Stages of chronic kidney diseasea based on glomerular filtration rate

の順となる。

腎不全

ステージ GFR (mL/min/1.73 m2 体表面積) 説明
1b ≥90 正常GFR
2b 60-89 軽度↓GFR
3 30-59 中等度 ↓ GFR
4 15-29 重度 ↓ GFR 5 <15 or 透析

GFR, 糸球体濾過量。

a慢性腎臓病は3ヶ月以上持続する疾患と定義される
bステージ1および2は腎臓病のマーカー:蛋白尿血尿、または解剖学的異常

出版社と著者の許可により以下のものを引用・複製:National Kidney Foundation (NKF) Kidney Disease Outcome Quality Initiative (K/DOQI) Advisory Board。 慢性腎臓病のK/DOQI臨床実践ガイドライン:評価、分類、および層別化。 Am J Kidney Dis 2002 Feb;39(2 Suppl 1):S1-246.1

次の診断手順は、血尿とタンパク尿をスクリーニングするための尿検査である。 K/DOQIガイドラインでは、タンパク尿のスクリーニングに標準的な尿検知棒の使用を認めている:1 1+以上のタンパク尿は、さらなる定量と確認を必要とする。
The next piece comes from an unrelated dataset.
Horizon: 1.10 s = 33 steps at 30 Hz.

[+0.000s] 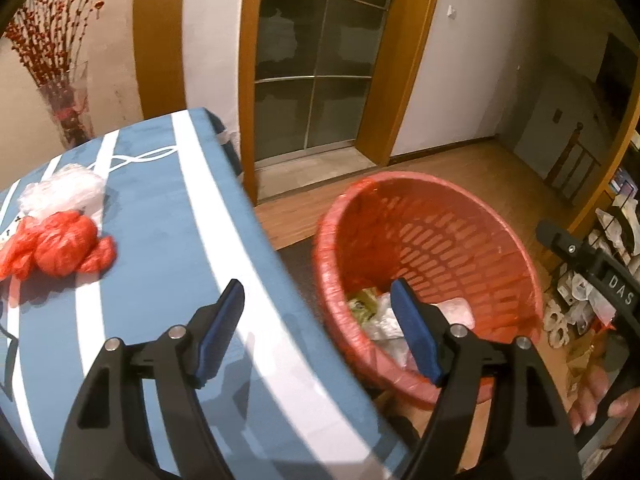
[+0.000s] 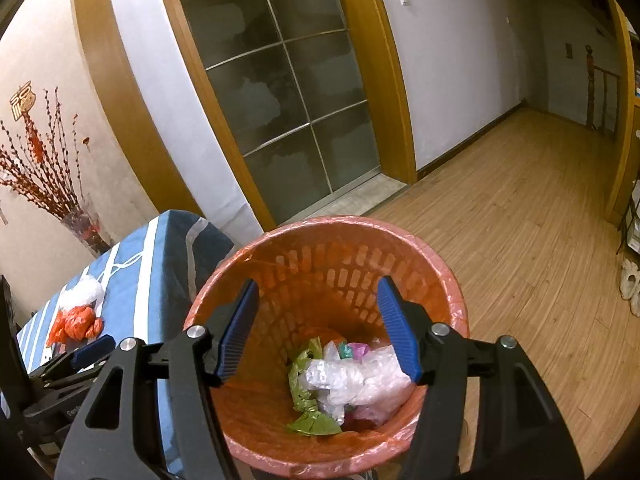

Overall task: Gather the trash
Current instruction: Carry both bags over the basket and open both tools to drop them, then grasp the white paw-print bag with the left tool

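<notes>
A red crumpled plastic bag (image 1: pixel 60 246) and a white crumpled plastic bag (image 1: pixel 64 192) lie together on the blue, white-striped table (image 1: pixel 160 220); both bags show small in the right wrist view: red bag (image 2: pixel 76 326), white bag (image 2: pixel 84 290). A red mesh trash basket (image 1: pixel 480 216) with a red liner stands on the floor right of the table and holds white, green and purple plastic scraps (image 2: pixel 344 380). My left gripper (image 1: pixel 318 328) is open and empty over the table's right edge. My right gripper (image 2: pixel 318 328) is open and empty above the basket (image 2: pixel 452 292).
A vase of red branches (image 1: pixel 60 92) stands behind the table. A glass-paned door in a wooden frame (image 2: pixel 280 100) is behind the basket. Wooden floor (image 2: pixel 520 220) stretches right. Shelves with white items (image 1: pixel 592 304) are at the far right.
</notes>
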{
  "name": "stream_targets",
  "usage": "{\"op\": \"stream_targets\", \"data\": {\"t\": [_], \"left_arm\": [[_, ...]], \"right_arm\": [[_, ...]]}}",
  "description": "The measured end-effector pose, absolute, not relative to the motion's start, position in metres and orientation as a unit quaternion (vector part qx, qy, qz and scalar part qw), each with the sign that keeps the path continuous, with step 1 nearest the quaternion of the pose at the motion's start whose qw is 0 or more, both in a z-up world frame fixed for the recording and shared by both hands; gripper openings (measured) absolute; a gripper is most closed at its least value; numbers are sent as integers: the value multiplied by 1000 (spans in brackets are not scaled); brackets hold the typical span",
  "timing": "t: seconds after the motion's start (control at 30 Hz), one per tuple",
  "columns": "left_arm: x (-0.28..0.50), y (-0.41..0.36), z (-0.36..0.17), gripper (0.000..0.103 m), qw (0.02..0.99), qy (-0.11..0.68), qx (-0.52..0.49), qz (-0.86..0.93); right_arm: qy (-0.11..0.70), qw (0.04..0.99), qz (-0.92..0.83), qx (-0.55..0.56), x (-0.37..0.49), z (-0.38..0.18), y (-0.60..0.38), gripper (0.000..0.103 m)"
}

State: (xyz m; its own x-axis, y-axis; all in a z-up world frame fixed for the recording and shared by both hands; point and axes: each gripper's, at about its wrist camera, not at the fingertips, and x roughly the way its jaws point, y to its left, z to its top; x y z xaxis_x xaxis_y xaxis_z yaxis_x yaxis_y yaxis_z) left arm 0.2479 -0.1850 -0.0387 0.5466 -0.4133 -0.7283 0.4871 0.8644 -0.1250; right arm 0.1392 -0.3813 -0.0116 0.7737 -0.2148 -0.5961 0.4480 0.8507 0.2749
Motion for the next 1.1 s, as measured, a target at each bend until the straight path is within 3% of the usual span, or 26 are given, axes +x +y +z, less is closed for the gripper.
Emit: {"op": "stream_targets", "data": {"t": [0.2,0.47,0.63,0.9,1.0,1.1], "left_arm": [[247,-161,-39,77,883,400,48,-242],[249,-113,-32,79,895,393,42,-210],[267,-50,-22,79,913,380,28,-145],[315,63,-12,79,929,369,-11,-12],[342,92,-19,76,924,381,-18,16],[372,111,-30,66,913,406,-34,18]], "right_arm": [[290,923,-170,188,141,-7,-365,62],[297,929,-157,153,145,-3,-340,70],[302,932,-148,138,152,-4,-323,76],[313,936,-112,119,167,-11,-292,76],[321,935,-98,112,177,-16,-278,76],[329,934,-89,102,187,-20,-266,76]]}}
K/DOQIガイドラインでは、従来の時間指定(例:24時間)採尿法の代わりに、時間指定外の(「スポット)尿サンプルを使用してアルブミン/クレアチニン比を測定することを推奨している:1 スポットサンプルからの尿検査結果は、毎日の尿中アルブミン損失を正確に推測するのに利用することができる。 朝一番の尿検体が最適ですが、無作為の尿検体でもかまいません。 蛋白尿の程度がネフローゼの範囲内(すなわち、>3 g/d)であれば、腎臓内科への紹介を検討する必要がある。 ネフローゼ領域以下の蛋白尿(すなわち、<3 g/d)の場合、禁忌でなければアンジオテンシン変換酵素(ACE)阻害剤(リシノプリルなど)またはアンジオテンシンII受容体拮抗剤(ロサルタンなど)を処方し、その量は患者の血圧反応に従って調節する。 血清カリウム値とクレアチニン値は、これらの薬剤のいずれかを服用し始めてから約7~10日後に確認する必要があります。血清クレアチニン値は、この期間内に最大30%まで上昇することが多く、薬の使用を中止する指標とはなりません。 これらの薬剤は、腎保護効果を発揮しながら蛋白尿を減少させるもので、糖尿病性腎症の患者さんでは特に重要です。 これらの薬剤を服用できない場合は、ジルチアゼムやベラパミルなどの非ヒドロピリジン系カルシウム拮抗薬を処方する必要があります。 これらの薬は蛋白尿を減少させるが、第二選択薬とみなされる。

この症例の場合、尿検査の結果は蛋白尿(1+)で、血尿、白血球、鋳型は見られない。 スポットサンプルのフォローアップ尿検査では、アルブミン-クレアチニン比が1.2g/日の尿蛋白喪失と一致している。

コメントを残す

メールアドレスが公開されることはありません。